By Owen Bennett
This week Uber filed a second complaint to the European Commission, seeking to have France’s recently-passed Thévenoud law changed or struck down. The move has increased pressure on the Commission to make public its position on the French law and indeed, on the wider regulatory issues facing the ride-sharing sector.
France is one of a number of EU countries taking an aggressive policy stance against ride-sharing apps. Spain and the Netherlands have already taken legislative action to block Uber, while in Germany and Denmark legislative battles between the company and traditional industry stakeholders are ongoing. But the French law has particularly irked the US firm, as it apparently imposes arbitrary restrictions on ride-sharing services and thus benefits regular taxis at Uber’s expense.
Conversely, Brussels-Capital Region lawmakers have just unveiled proposals that may pave the way for Uber-like services to operate in the city. Such regulatory fragmentation across the Single Market is undoubtedly causing concern for EU policymakers. And in addition to these competition concerns, the advent of the ride-sharing sector has raised serious questions surrounding intermediary liability, quasi-employment relationships and taxi licensing problems.
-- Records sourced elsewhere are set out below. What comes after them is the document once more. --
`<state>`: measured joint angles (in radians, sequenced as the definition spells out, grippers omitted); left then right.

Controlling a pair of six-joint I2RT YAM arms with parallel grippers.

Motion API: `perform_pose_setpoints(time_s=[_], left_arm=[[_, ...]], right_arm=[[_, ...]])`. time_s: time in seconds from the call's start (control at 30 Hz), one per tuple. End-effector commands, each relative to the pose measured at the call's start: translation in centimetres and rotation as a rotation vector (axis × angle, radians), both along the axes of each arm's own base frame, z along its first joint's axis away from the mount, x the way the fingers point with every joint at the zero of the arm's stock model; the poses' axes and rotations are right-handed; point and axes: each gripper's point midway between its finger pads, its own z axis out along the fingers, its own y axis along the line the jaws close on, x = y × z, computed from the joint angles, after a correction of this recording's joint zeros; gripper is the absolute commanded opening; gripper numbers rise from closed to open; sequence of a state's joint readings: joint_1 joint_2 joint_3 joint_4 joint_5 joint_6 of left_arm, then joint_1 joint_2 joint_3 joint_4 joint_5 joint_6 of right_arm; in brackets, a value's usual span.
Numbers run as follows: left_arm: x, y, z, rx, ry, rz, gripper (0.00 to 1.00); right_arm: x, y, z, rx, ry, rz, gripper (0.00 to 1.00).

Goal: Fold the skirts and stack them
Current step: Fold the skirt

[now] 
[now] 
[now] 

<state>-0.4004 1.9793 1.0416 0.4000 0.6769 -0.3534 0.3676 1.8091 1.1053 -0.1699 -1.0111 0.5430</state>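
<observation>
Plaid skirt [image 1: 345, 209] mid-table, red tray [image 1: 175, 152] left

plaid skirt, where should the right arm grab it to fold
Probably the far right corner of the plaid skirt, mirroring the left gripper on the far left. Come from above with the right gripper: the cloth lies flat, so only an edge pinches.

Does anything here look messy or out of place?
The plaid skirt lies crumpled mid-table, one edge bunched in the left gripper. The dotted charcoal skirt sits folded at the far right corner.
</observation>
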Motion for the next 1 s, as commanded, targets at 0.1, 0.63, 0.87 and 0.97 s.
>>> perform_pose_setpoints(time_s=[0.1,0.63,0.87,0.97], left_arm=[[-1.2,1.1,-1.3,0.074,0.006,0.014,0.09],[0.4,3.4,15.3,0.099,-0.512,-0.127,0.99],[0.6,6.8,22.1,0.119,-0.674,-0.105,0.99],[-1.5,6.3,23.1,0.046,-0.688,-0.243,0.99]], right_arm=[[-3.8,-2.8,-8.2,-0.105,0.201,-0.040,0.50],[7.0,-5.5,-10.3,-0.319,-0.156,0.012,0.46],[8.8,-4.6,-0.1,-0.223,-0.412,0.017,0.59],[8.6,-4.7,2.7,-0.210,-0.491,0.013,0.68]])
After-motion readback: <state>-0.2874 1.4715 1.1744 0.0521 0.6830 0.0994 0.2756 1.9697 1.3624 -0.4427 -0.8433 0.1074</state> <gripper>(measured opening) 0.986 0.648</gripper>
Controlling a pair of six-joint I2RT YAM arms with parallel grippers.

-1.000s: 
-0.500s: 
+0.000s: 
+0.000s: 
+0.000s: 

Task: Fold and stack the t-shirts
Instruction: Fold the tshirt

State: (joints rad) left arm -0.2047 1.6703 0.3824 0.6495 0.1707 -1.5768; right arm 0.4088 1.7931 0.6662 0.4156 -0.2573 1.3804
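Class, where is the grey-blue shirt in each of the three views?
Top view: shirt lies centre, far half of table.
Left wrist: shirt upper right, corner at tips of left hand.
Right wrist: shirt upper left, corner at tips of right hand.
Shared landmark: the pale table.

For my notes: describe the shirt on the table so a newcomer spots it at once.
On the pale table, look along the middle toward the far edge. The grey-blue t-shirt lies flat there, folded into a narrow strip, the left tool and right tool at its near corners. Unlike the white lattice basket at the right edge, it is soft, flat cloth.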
In that context, this latest appeal by Uber to the Commission has increased pressure on the Berlaymont to take a more proactive stance on the regulatory issues in the ride-sharing sector. The Parliament has already called on the Commission to do so, through its Transport and Tourism committee. But with the exception of an audacious blog post by (former) Commissioner Neelie Kroes last spring, EU policymakers have thus far avoided directly confronting the issue of regulation with regard to the ride-sharing and related sectors.
Ultimately, the events of this week have injected further urgency into the matter, and EU-level regulatory movement is a growing possibility in the coming months.